[dm-devel] [RFC PATCH] multipathd: Don't keep starting TUR threads, if they always hang.

Wed Mar 30 16:32:12 UTC 2022

On Wed, 2022-03-30 at 09:34 -0500, Benjamin Marzinski wrote:
> On Wed, Mar 30, 2022 at 09:44:39AM +0000, Martin Wilck wrote:
> 
> > 
> > Why did you choose 1? Perhaps we should make a few more attempts?
> 
> Oops. I forgot to include the Notes when formatting my patch (I need
> to
> make that the default). Here they are:
> 
> Notes:
> 
>     I'd be interested in knowing what people think of this solution.
> I'm
>     open to making multipathd start more threads before it gives up.
> We
>     also could make multipathd save the contexts from the stalled
>     threads, so that when it stops creating new ones, instead of just
>     waiting for the last thread to complete, it could start up again

I wouldn't recommend that. We drop all references to the old
context for a good reason: to be sure there are no races when the
hanging thread eventually does exit. Keeping such references would re-
open a Pandora's box which we sealed and closed in 2018.

> as
>     soon as any of the outstanding threads completed.  We could also
>     consider not stopping creating new threads entirely, but instead
>     having a delay before we create a new checker thread, where we
> wait
>     for the last thread to complete.

I wouldn't do this, either. The hang check is not done immediately
after cancelling the thread, but in the following libcheck_check()
invocation. That means there has been some delay already when we do the
check, at least a second. And this cancellation happened after the SCSI
timeout expired, anyway. How long are we going to wait for the normally
instanteneous cancellation to complete? I like the "just forget about
this thread" attitude which has saved us a lot of trouble lately, IMO.

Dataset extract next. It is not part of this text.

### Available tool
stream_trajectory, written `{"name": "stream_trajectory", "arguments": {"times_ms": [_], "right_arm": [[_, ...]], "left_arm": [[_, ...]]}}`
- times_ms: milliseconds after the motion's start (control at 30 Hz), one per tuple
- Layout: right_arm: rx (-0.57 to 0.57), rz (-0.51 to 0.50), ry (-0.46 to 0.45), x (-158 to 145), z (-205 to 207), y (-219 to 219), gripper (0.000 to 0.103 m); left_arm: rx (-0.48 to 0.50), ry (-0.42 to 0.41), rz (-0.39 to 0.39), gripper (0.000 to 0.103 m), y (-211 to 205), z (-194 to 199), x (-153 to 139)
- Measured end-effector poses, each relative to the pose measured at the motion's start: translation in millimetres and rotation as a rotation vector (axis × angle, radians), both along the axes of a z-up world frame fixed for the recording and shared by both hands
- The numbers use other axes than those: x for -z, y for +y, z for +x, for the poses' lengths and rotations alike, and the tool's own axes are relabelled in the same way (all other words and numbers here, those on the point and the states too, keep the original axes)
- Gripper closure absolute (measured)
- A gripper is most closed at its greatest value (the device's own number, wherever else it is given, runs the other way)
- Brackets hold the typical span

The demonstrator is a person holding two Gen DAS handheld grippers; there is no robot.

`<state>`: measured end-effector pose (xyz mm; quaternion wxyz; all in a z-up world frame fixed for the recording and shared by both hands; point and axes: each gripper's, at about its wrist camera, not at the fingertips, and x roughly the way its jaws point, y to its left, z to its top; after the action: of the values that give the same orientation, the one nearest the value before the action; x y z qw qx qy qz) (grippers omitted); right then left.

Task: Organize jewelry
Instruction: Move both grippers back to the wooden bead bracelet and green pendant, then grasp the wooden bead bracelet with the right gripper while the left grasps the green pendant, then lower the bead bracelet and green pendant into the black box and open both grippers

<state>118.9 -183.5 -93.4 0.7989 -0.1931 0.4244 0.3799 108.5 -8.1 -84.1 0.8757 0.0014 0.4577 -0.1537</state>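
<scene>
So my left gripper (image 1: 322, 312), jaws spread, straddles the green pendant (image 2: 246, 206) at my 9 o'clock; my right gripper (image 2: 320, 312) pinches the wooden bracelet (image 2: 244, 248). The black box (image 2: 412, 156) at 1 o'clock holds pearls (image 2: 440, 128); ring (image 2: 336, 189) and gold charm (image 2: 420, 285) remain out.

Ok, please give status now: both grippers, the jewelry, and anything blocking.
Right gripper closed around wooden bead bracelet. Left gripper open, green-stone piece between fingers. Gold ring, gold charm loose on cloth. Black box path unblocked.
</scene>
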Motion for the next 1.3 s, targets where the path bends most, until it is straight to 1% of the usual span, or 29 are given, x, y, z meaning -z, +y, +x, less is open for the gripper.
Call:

>   If the delay doubled after evey
>     consecutive timeout, the number of threads created would stay at
> a
>     more reasonable level until someone got around to looking into
> what
>     was going wrong. Thoughts?
> 
> But to answer your question, there was no obvious number to choose,
> and
> you can make the case that if it fails once, that's a fluke. If it
> fails
> twice in a row, then it's likely to keep faiing.

That makes sense. I'm fine with the patch.

>  But I'm fine with
> picking a bigger number, or any of the other possibilities I listed.
> I
> just wanted to throw something out as a starting point.
> 
> -Ben
> 
> 
> > Other than that, this looks ok to me (assuming you've tested with
> > the
> > code from bdf55d6, or something similar).
> 
> Yep. I tested it with the zombie tur checker tests, with different
> sleep seconds and intervals.

Reviewed-by: Martin Wilck <mwilck at suse.com>